Jorgensen E V, Gwynne J T, Handwerger S
Department of Pediatrics, Duke University Medical Center, Durham, North Carolina 27710.
Endocrinology. 1989 Dec;125(6):2915-21. doi: 10.1210/endo-125-6-2915.

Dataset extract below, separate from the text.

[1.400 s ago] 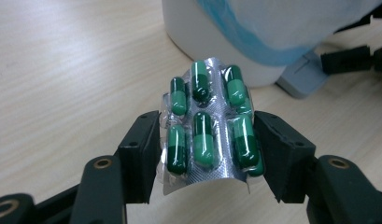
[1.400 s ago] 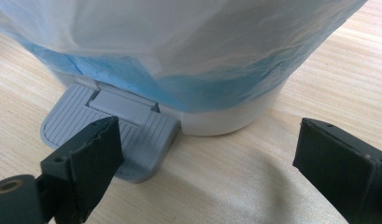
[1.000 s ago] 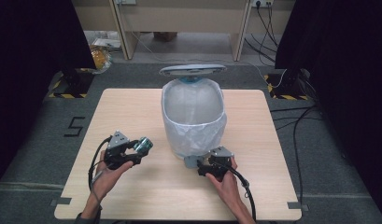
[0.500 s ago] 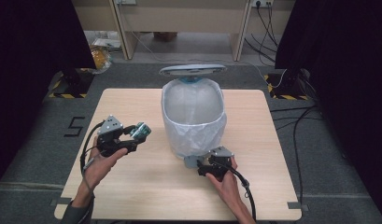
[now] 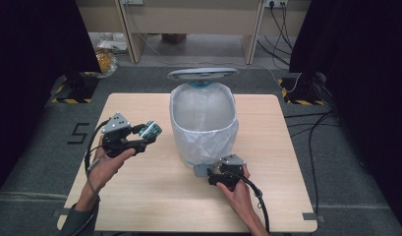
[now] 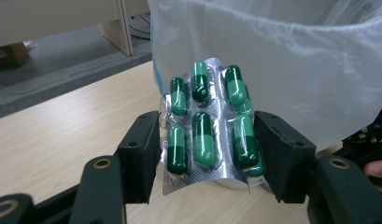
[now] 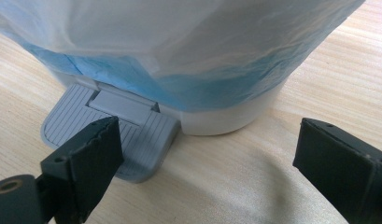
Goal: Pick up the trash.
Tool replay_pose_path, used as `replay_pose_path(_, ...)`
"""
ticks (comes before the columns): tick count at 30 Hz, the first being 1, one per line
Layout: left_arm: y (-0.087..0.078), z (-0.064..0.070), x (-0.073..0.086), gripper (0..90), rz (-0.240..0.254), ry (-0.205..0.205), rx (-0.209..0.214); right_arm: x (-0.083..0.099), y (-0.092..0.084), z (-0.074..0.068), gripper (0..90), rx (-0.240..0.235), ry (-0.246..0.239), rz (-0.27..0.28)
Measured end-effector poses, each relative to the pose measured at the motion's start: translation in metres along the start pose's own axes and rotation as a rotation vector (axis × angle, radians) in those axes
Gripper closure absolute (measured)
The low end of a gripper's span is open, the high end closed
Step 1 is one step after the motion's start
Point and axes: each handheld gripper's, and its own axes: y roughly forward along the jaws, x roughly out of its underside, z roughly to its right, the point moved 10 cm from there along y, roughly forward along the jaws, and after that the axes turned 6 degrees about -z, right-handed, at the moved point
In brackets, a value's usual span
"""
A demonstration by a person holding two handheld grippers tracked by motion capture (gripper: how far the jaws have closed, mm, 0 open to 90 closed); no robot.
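Green-capsule blister pack is being clamped by the left gripper for binning; the wide-open right gripper is pressing the bin's pedal, keeping its lid up.

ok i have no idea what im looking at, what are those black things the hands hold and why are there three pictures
A person sits at a wooden table and holds a hand-operated gripper in each hand: a black tool with two jaws that pinch things.

The high view looks down from above. The left gripper is lifted above the table; the right gripper sits low by the base of a pedal bin, which is lined with a white bag and has its lid up.

The other two pictures come from small cameras riding on the grippers, looking along their jaws. In the left gripper view, the jaws are shut on a blister pack of green capsules, with the bin's bag just behind. In the right gripper view, the jaws stand open and one of them is over the bin's grey foot pedal, apparently pressing it.
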Motion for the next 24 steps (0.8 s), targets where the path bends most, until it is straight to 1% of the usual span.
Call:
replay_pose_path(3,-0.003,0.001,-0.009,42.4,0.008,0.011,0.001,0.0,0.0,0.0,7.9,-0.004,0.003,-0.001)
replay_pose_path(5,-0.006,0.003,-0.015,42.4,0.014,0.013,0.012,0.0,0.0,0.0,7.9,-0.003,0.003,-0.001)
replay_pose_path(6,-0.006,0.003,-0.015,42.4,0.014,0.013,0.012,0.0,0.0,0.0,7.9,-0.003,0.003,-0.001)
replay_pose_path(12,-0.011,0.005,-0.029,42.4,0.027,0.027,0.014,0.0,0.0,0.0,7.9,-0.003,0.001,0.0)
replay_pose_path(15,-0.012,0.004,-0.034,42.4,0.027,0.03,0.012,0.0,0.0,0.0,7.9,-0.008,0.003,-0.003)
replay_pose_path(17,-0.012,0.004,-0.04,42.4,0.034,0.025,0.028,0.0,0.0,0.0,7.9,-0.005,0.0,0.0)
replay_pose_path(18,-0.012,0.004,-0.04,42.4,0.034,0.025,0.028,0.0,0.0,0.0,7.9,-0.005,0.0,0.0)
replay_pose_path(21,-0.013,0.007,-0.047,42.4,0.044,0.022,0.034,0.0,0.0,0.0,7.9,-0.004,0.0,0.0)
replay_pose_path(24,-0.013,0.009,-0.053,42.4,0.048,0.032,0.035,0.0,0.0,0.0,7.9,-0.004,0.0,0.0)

High density lipoprotein (HDL3) binds with high affinity to many types of cells, but controversy exists concerning the nature and biological significance of the binding. We have recently demonstrated that HDL and apoproteins (apo)-AI, -AII, and -CI stimulate a specific and dose-dependent increase in placental lactogen (hPL) release from human trophoblast cells. To examine the possible relationship between HDL3 binding and stimulation of hPL release, we have characterized the binding of [125I]HDL3 to an enriched fraction of hPL-producing trophoblast cells. Binding studies were performed on trophoblast cells isolated by isopycnic centrifugation of collagenase/hyaluronidase-dispersed placental tissue and apo-E free-HDL3 (density, 1.125-1.215 g/ml). Scatchard analysis of binding studies performed at 37 C for 2 h revealed two classes of binding sites: 1) high affinity binding sites with a Kd of 9.7 +/- 2.2 micrograms/ml (1.3 x 10(-7) M) and 9.8 +/- 3.2 x 10(5) binding sites/trophoblast cell, and 2) low affinity binding sites with a Kd of 172.8 +/- 64.8 micrograms/ml (2.3 x 10(-6) M) and an estimated 3.2 x 10(6) sites/cell. As has been found in hepatocytes and other cells, the number of HDL3-binding sites per trophoblast cell (but not the binding affinity) decreased at lower incubation temperatures. In addition, HDL3 binding to trophoblasts cells did not require calcium and was not affected by prior treatment of the cells with pronase or trypsin. HDL3-binding sites on trophoblast cells, however, were not specific for HDL3. Low density lipoprotein (density, 1.063-1.055 g/ml), which does not stimulate hPL release, was nearly as potent on a molar basis as HDL3 in binding to the high and low affinity binding sites on trophoblast cells. Furthermore, nitrated HDL3, which does not compete for high affinity binding to trophoblast cells, stimulated hPL release. Although the characteristics of HDL3 binding to trophoblast cells are similar to those of other cells, these results strongly suggest that the binding of HDL3 to high affinity binding sites is not essential for HDL-mediated hPL release.
高密度脂蛋白(HDL3)能与多种类型的细胞高亲和力结合,但关于这种结合的性质和生物学意义仍存在争议。我们最近证实,HDL及载脂蛋白(apo)-AI、-AII和-CI可刺激人滋养层细胞中胎盘催乳素(hPL)释放出现特异性的剂量依赖性增加。为了研究HDL3结合与hPL释放刺激之间的可能关系,我们对[125I]HDL3与人滋养层细胞富集部分的结合进行了表征。结合研究是在通过对胶原酶/透明质酸酶分散的胎盘组织进行等密度离心分离得到的滋养层细胞以及无apo-E的HDL3(密度为1.125 - 1.215 g/ml)上进行的。在37℃下进行2小时的结合研究的Scatchard分析显示有两类结合位点:1)高亲和力结合位点,解离常数(Kd)为9.7±2.2微克/毫升(1.3×10−7 M),每个滋养层细胞有9.8±3.2×105个结合位点;2)低亲和力结合位点,Kd为172.8±64.8微克/毫升(2.3×10−6 M),估计每个细胞有3.2×106个位点。正如在肝细胞和其他细胞中所发现的,在较低的孵育温度下,每个滋养层细胞的HDL3结合位点数(而非结合亲和力)会减少。此外,HDL3与滋养层细胞的结合不需要钙,并且不受细胞预先用链霉蛋白酶或胰蛋白酶处理的影响。然而,滋养层细胞上的HDL3结合位点并非HDL3所特有的。不刺激hPL释放的低密度脂蛋白(密度为1.063 - 1.055 g/ml),在摩尔基础上与HDL3一样能有效结合到滋养层细胞的高亲和力和低亲和力结合位点上。此外,不竞争与滋养层细胞高亲和力结合的硝化HDL3可刺激hPL释放。尽管HDL3与滋养层细胞结合的特性与其他细胞相似,但这些结果强烈表明,HDL3与高亲和力结合位点的结合对于HDL介导的hPL释放并非必不可少。